§ **Exercise instructions**:
Tally the lines in the material below that hold the string "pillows" and report the tally alone.

=-=-=

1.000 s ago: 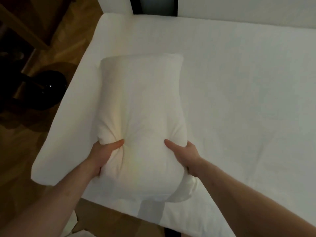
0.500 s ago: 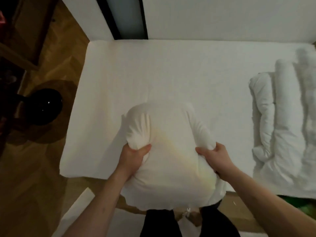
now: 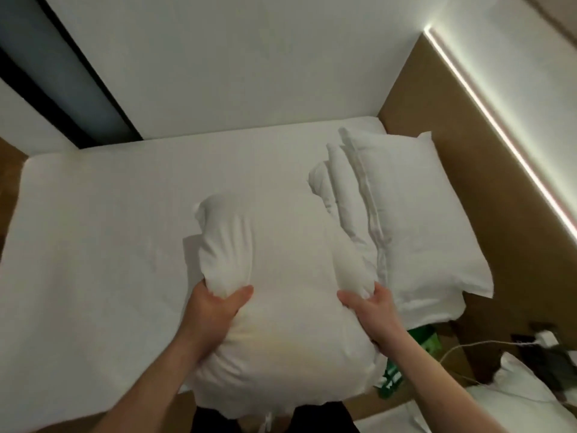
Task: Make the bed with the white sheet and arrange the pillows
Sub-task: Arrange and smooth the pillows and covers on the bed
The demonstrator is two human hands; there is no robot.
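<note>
While both hands, left (image 3: 215,310) and right (image 3: 373,310), kept no slack grip but clutched the bare pillow (image 3: 281,295), the arranging step applied; placement beside the cased pillow (image 3: 415,214) seemed due next.

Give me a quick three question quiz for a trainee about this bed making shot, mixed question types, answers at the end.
1. True or false: both hands grip the pillow.
2. Which lies against the headboard? A) a second pillow B) a towel C) a book
3. Fill in: the folded duvet lies to the ____ of the held pillow.

Key: 1 true, the left hand and right hand each clutch a side. 2 A. 3 right.
</note>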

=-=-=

§ **Output below**:
2